Restate exactly the lines from the top of the listing below to the line containing "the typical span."; the remaining lines are not wanted.

(Data provided)

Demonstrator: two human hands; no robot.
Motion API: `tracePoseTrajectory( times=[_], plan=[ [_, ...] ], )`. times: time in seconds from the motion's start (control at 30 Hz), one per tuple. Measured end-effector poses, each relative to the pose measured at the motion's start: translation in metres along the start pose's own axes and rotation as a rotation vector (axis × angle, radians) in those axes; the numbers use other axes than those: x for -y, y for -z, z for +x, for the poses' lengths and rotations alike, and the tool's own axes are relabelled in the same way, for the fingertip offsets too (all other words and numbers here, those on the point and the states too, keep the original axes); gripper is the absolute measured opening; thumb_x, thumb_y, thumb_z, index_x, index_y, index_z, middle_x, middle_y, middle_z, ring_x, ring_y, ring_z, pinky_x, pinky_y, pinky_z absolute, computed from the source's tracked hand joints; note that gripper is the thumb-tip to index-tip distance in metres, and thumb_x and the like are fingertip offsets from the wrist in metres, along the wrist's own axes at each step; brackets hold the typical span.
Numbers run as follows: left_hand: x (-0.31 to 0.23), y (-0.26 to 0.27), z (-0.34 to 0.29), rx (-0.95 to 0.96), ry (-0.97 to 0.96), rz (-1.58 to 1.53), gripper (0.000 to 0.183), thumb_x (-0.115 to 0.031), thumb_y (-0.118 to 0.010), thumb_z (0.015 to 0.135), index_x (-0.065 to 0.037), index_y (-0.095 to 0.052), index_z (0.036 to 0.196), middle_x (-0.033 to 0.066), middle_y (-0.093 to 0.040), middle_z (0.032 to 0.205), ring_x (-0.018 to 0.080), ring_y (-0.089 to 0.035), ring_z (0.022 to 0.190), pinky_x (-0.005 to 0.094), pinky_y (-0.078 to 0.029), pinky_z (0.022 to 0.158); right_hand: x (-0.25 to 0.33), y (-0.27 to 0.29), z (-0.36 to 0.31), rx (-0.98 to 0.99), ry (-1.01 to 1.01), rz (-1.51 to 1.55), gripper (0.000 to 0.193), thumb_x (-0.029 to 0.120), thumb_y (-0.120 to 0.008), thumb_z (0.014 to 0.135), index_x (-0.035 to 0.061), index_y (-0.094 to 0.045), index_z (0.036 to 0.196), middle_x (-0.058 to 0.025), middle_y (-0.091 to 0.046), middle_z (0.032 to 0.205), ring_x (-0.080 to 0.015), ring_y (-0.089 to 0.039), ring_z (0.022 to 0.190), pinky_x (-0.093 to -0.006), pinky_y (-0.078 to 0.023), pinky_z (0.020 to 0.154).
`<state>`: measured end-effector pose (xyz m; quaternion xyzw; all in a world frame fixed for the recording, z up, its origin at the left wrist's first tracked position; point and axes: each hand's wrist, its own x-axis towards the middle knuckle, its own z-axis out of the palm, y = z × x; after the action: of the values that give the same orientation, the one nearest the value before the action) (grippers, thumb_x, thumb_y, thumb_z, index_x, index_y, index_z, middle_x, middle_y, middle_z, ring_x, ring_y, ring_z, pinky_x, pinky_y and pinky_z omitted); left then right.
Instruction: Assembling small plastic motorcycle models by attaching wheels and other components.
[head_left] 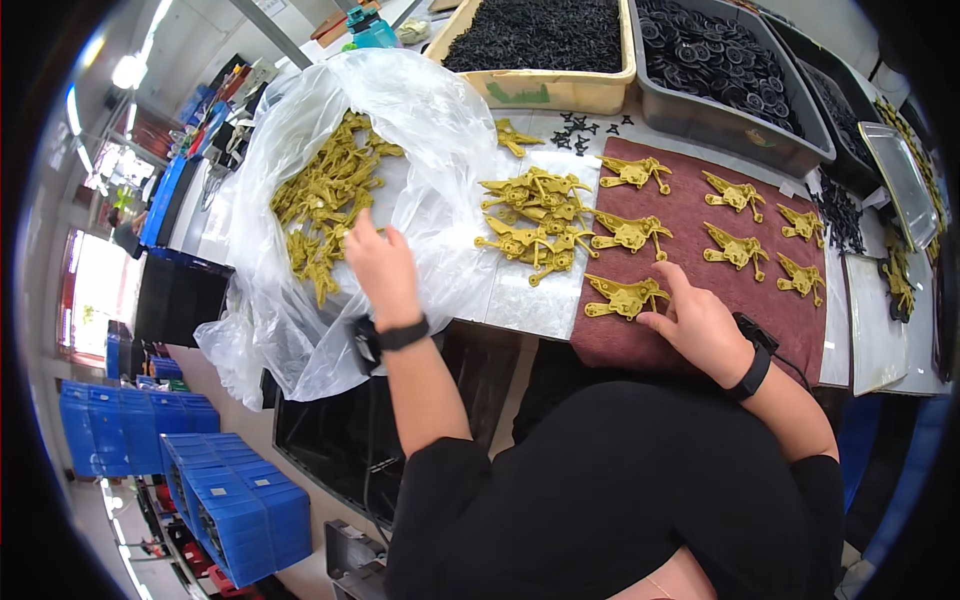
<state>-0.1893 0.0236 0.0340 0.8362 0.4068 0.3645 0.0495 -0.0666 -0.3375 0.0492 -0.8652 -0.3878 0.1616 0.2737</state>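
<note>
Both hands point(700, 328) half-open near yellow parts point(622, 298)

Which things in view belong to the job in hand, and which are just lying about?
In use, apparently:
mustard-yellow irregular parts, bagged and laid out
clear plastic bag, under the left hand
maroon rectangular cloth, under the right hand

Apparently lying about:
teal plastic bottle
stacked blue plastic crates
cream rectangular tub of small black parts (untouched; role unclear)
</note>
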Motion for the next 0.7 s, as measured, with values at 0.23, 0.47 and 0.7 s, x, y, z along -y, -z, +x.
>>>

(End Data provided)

### Task solution
Demonstrator: two human hands; no robot.
Motion API: `tracePoseTrajectory( times=[_], plan=[ [_, ...] ], )`. times: time in seconds from the motion's start (control at 30 Hz), one per tuple. Measured end-effector poses, each relative to the pose measured at the motion's start: translation in metres along the start pose's own axes and rotation as a rotation vector (axis × angle, radians) in those axes; the numbers use other axes than those: x for -y, y for -z, z for +x, for the poses' lengths and rotations alike, and the tool's own axes are relabelled in the same way, for the fingertip offsets too (all other words and numbers here, those on the point and the states too, keep the original axes); gripper is the absolute measured opening; thumb_x, thumb_y, thumb_z, index_x, index_y, index_z, middle_x, middle_y, middle_z, ring_x, ring_y, ring_z, pinky_x, pinky_y, pinky_z absolute, computed from the source's tracked hand joints; note that gripper is the thumb-tip to index-tip distance in metres, and thumb_x and the like are fingertip offsets from the wrist in metres, along the wrist's own axes at each step; brackets hold the typical span.

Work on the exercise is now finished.